The absence of mitochondrial DNA in B16ρ° cells is associated with the absence of mitochondrial respiratory function due to defects in respiratory complexes I, III, IV, and V. Because complexes I and III are the main sources of cellular ROS, B16ρ° cells would be expected to be severely deficient in both mitochondrial and cytosolic ROS. This was verified by staining B16 cells with MitoSox, a probe for mitochondrial superoxide production. Both B16ρ° cells and HeLaρ° cells stained poorly with MitoSox relative to parental B16 and HeLa cells, indicating that these cells were severely deficient in mitochondrial superoxide production. Similarly, B16ρ° cells and all other ρ° cells tested, including HeLa, HL60, and LN18 cells, showed intracellular ROS levels 40–60% below controls as determined by dichlorofluoroscene (DCF) fluorescence. To determine whether ROS production by B16 cells may be associated with anoikis resistance, cells were treated with the ROS scavenger, N-acetylcysteine (NAC, 10 mM) for 3 days in complete culture medium containing serum. Cells treated with NAC failed to survive this treatment, suggesting that ROS production is important for the resistance of these cells to anoikis.

Discussion

The results presented here show for the first time that mitochondrial electron transport is not mandatory for primary subcutaneous tumor formation in a metastatic B16 melanoma model. Furthermore, and contrary to expectation, B16ρ° cells failed to form lung tumors when injected intravenously into either syngeneic C57BL/6 or immunocompromised NOD/SCID recipient mice.
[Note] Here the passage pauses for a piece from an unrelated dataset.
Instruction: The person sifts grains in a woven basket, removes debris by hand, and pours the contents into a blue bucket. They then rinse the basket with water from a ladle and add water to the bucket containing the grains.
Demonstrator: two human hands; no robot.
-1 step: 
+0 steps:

With syngeneic C57BL/6 mice, B16ρ° tumor formation was delayed by 20 days compared with parental tumors, but once initiated, tumor growth closely reflected the doubling time in in vitro culture. The reason for the 20-day delay in tumor appearance is not altogether clear but may relate to the time taken to adjust to local micoenvironmental conditions. The fact that an even greater delay in tumor appearance was observed in NOD/SCID mice (31 days) precludes a simple immunological explanation for the delay and suggests that it may be ROS-related and that a longer time is required for tumor cell adjustment in immunocompromised mice. These results may also address the dilemma raised recently over the use of immunocompromised NOD/SCID mice to quantitate tumor stem cells in human melanomas.¹¹ In our experience, syngeneic C57BL/6 and allogeneic immunocompromised NOD/SCID mice were comparable in their ability to grow B16 tumors, but differed in the time taken to establish glycolytic ρ° tumors.

B16ρ° cells injected intravenously into C57BL/6 or NOD/SCID mice failed to form lung tumors. Although it cannot be excluded that immune mechanisms may play a role in this loss of lung seeding function, our results support a mechanism involving a requirement for ROS signaling in extravasation and/or seeding and growth in the lung microenvironment. It is also possible that B16ρ° cells may have altered expression of tissue-associated cellular adhesive molecules, or that B16ρ° cells may seed in the lung but fail to engage with the local microenvironment in a manner that supports their proliferation. These alternative explanations are presently under investigation.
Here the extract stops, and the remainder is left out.